The crowd parted again - the Senator moved on - again the crowd closed in.
Behind the Tribune, to their excited imagination, seemed to move the very
goddess of ancient Rome.

Upon a steed, caparisoned with cloth of gold; - in snow-white robes,
studded with gems that flashed back the day, - came the beautiful and regal
Nina. The memory of her pride, her ostentation, all forgotten in that
moment, she was scarce less welcome, scarce less idolized, than her lord.
And her smile all radiant with joy - her lip quivering with proud and elate
emotion, - never had she seemed at once so born alike for love and for
command; - a Zenobia passing through the pomp of Rome, - not a captive, but
a queen.

But not upon that stately form riveted the gaze of Adrian - pale,
breathless, trembling, he clung to the walls against which he leaned. Was
it a dream? Had the dead revived? Or was it his own - his living Irene -
whose soft and melancholy loveliness shone sadly by the side of Nina - a
star beside the moon? The pageant faded from his eyes - all grew dim and
dark. For a moment he was insensible. When he recovered, the crowd was
hurrying along, confused and blent with the mighty stream that followed the
procession. Through the moving multitude he caught the graceful form of
Irene, again snatched by the closing standards of the procession from his
view. His blood rushed back from his heart through every vein. He was as
a man who for years had been in a fearful trance, and who is suddenly
awakened to the light of heaven.

One of that mighty throng remained motionless with Adrian. It was Cecco
del Vecchio.

"He did not see me," muttered the smith to himself; "old friends are
forgotten now! Well, well, Cecco del Vecchio hates tyrants still - no
matter what their name, nor how smoothly they are disguised. He did not
see ME! Umph!"

Chapter 9.II. The Masquerade.

The acuter reader has already learned, without the absolute intervention of
the author as narrator, the incidents occurring to Rienzi in the interval
between his acquittal at Avignon and his return to Rome. As the impression
made by Nina upon the softer and better nature of Albornoz died away, he
naturally began to consider his guest - as the profound politicians of that
day ever considered men - a piece upon the great Chess-Board, to be moved,
advanced, or sacrificed, as best suited the scheme in view. His purpose
accomplished, in the recovery of the patrimonial territory, the submission
of John di Vico, and the fall and death of the Demagogue Baroncelli, the
Cardinal deemed it far from advisable to restore to Rome, and with so high
a dignity, the able and ambitious Rienzi. Before the daring Roman, even
his own great spirit quailed; and he was wholly unable to conceive or to
calculate the policy that might be adopted by the new Senator, when once
more Lord of Rome. Without affecting to detain, he therefore declined to
assist in restoring him.

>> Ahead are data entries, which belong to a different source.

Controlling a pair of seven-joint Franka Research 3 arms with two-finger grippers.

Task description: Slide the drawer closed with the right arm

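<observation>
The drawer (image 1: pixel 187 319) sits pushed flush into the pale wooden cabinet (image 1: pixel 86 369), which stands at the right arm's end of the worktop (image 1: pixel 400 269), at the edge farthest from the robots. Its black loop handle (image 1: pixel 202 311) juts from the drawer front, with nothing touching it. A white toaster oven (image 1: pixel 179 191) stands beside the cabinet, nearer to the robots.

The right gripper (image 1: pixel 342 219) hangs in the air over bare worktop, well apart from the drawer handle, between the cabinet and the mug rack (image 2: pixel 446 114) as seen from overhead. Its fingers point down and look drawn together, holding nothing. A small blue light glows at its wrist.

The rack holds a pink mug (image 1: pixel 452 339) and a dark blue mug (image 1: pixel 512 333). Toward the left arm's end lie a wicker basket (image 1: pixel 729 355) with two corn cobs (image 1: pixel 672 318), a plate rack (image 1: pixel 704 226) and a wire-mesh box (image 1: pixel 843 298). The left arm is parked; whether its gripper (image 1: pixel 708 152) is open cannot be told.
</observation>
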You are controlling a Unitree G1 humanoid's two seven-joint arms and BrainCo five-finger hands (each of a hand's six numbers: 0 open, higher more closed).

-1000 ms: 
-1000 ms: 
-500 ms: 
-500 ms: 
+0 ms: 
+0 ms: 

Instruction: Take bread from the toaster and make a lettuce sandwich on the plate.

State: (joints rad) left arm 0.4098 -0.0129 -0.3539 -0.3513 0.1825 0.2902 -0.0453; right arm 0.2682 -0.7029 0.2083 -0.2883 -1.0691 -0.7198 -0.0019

And Rienzi thus saw himself within an easy march
of Rome, without one soldier to protect him against the Barons by the way.
But Heaven had decreed that no single man, however gifted, or however
powerful, should long counteract or master the destinies of Rienzi: and
perhaps in no more glittering scene of his life did he ever evince so
dexterous and subtle an intellect as he now did in extricating himself from
the wiles of the Cardinal. Repairing to Perugia, he had, as we have seen,
procured, through the brothers of Montreal, men and money for his return.
But the Knight of St. John was greatly mistaken, if he imagined that Rienzi
was not thoroughly aware of the perilous and treacherous tenure of the
support he had received. His keen eye read at a glance the aims and the
characters of the brothers of Montreal - he knew that while affecting to
serve him, they designed to control - that, made the debtor of the grasping
and aspiring Montreal, and surrounded by the troops conducted by Montreal's
brethren, he was in the midst of a net which, if not broken, would soon
involve fortune and life itself in its fatal and deadly meshes. But,
confident in the resources and promptitude of his own genius, he yet
sanguinely trusted to make those his puppets, who dreamed that he was their
own; and, with empire for the stake, he cared not how crafty the
antagonists he was compelled to engage.

Meanwhile, uniting to all his rasher and all his nobler qualities, a
profound dissimulation, he appeared to trust implicitly to his Provencal
companions; and his first act on entering the Capitol, after the triumphal
procession, was to reward with the highest dignities in his gift, Messere
Arimbaldo and Messere Brettone de Montreal!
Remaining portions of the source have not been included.